I have always said, it isn’t if you make a mistake, it is how you handle it, and fixing it that matters. I have one young lady who put boots on our stallion. They grew very wet, and fell down as she was riding. She was unaware, and when pics were viewed later, there they were, down around the ankles. Instead of making excuses, she simply said, I am sorry, I should have been more aware. As did the photographer. Fortunately there wasn’t any damage, and instead of trying to make excuses, they earned a lot of respect for being so honest.

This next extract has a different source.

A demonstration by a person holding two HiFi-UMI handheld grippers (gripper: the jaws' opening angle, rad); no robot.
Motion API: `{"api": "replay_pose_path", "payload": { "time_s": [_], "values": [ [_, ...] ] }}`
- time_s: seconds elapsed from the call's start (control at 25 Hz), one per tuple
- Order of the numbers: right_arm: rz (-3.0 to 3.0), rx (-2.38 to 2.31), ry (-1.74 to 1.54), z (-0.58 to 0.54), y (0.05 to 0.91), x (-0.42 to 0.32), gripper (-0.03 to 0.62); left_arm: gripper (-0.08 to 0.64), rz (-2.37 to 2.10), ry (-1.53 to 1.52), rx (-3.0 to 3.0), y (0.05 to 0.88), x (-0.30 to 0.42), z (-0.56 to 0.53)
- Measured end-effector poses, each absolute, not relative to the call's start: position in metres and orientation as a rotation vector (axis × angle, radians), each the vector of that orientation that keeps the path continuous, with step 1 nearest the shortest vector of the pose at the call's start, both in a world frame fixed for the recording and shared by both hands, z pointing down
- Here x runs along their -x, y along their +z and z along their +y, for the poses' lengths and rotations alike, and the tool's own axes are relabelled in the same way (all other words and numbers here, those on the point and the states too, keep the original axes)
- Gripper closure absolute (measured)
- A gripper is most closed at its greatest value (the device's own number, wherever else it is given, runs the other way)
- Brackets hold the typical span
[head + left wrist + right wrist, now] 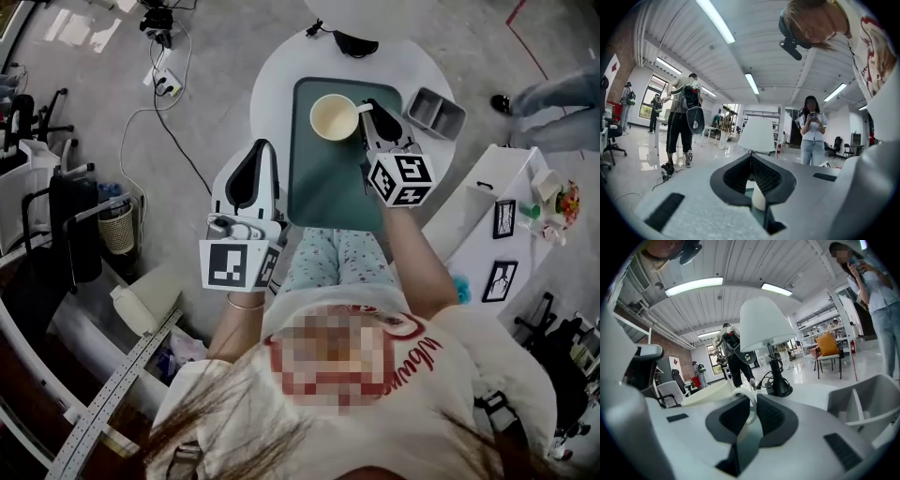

Last: Don’t expect everything. That’s right. Don’t expect everything. Some days just go to crap…other days you may get the world. Expect to be treated with respect. Nicely. Don’t expect it to happen all the time. Don’t expect to ride the top horse in the barn. I don’t care if you are the best rider I have ever met. It’s risky putting someone on one of the best horses we own.
If you are blessed to get to walk that horse for it’s morning hacks, take that for the compliment it is. There is nothing worse, than for a trainer to find out, that a student is upset they aren’t getting to ride the top horses. Years and years of work go into the making of a top level event horse. One small step can ruin that horse…but if you stop expecting…then you will find lots of surprises in store!!!
These are some great pointers…run with them. And go be the next big working student.